MENGANTAR DI PINTU RUANG BERCERMIN

Berbagi Cermin Hidup...

Adalah niatanku (dan mereka yang turut berkisah) untuk saling berbagi proses dan hasil perenungan hidup kami. Aku masih seorang pemula, dan pasti juga bukan perintis. Kita teruskan saja apa yang pernah dan masih menjadi baik.
Jika kau bisa menemukan cerminmu di kisah-kisah yang kuceritakan, aku ikut merasa senang. Jika tidak, berbagilah dengan orang-orang lain, karena mungkin seseorang yang lain bisa menemukan cerminnya di situ.
Mari berbagi cermin hidup.

Minggu, 05 September 2010

ANAK-ANAKKU YANG ADA DI SURGA...

Anak-anakku yang ada di surga, dengarlah ibumu berdoa...
Jika Tuhan dan surga-Nya ada, kupastikan kalian berbahagia di sana, diasuh-kasih orangtua yang tidak bisa lebih sempurna selain Tuhan saja, di tempat yang tidak bisa lebih sempurna selain surga. Jika Tuhan dan surga-Nya ada, maka aku percaya kiranya kalian pun ada, di sana.

************

Ah, ibumu ini sudah berusia, tinggal beberapa tahun lagi saja sebelum rahim ini berhenti berharap isi. Sedangkan ibumu ini sudah sejak lama berharap agar rahim ini tak diisi manusia-manusia yang harus tercerabut dari surga mereka.

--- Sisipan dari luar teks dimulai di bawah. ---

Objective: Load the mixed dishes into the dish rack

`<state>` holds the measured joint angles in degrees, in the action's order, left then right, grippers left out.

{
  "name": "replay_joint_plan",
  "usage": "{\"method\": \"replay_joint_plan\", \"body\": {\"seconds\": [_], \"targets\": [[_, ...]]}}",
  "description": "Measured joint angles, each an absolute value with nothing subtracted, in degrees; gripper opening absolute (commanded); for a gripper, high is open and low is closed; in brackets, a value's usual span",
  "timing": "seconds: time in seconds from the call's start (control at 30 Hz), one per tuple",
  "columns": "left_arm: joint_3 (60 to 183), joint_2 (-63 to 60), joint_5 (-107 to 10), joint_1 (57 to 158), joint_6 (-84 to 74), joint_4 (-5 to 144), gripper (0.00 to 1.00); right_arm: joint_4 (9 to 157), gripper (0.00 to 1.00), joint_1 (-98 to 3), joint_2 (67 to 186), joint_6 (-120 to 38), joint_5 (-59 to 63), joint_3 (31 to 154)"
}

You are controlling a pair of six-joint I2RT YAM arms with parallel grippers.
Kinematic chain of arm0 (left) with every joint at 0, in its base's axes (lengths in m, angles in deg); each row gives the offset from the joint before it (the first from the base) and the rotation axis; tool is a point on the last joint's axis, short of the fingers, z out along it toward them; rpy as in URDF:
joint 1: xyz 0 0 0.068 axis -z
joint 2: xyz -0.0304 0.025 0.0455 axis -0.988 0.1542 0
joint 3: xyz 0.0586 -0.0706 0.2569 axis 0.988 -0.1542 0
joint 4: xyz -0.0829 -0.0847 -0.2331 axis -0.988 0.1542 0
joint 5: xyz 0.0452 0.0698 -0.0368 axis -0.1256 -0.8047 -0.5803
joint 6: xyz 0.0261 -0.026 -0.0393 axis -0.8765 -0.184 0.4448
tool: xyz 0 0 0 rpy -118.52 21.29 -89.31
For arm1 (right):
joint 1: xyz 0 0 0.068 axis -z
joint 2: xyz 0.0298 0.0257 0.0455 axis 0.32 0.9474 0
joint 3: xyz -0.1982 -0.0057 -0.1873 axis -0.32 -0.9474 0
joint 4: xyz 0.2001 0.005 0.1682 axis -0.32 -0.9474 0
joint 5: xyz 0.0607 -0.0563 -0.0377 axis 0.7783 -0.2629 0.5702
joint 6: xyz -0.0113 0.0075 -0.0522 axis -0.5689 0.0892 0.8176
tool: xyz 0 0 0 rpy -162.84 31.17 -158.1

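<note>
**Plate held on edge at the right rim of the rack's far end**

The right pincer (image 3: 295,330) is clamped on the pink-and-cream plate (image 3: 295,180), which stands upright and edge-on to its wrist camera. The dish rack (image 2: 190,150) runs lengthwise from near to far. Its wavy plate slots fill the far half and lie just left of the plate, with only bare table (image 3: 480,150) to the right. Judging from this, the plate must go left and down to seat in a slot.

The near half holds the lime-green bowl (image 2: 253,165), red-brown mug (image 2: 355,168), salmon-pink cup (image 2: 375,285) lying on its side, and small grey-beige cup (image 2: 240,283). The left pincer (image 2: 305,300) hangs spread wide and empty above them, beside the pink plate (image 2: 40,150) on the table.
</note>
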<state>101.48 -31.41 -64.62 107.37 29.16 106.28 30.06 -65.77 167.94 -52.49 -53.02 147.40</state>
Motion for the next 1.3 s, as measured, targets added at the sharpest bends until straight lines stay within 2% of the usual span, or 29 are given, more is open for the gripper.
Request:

Anak-anakku, awalnya ibumu tak pernah tahu apa itu artinya bahagia, hingga sekarang pun ibu ragu ibu pernah memiliki kebahagiaan. Mungkin pernah ibu mengalami ekstasi dan euphoria singkat, tapi apakah bahagia itu? Bagaimana rasanya jika dia adalah rasa (atau perasaan)? Apakah bahagia itu sama dengan rasa senang, atau gembira, atau kesukaan? Jika ya, mengapa tidak pernah bertahan?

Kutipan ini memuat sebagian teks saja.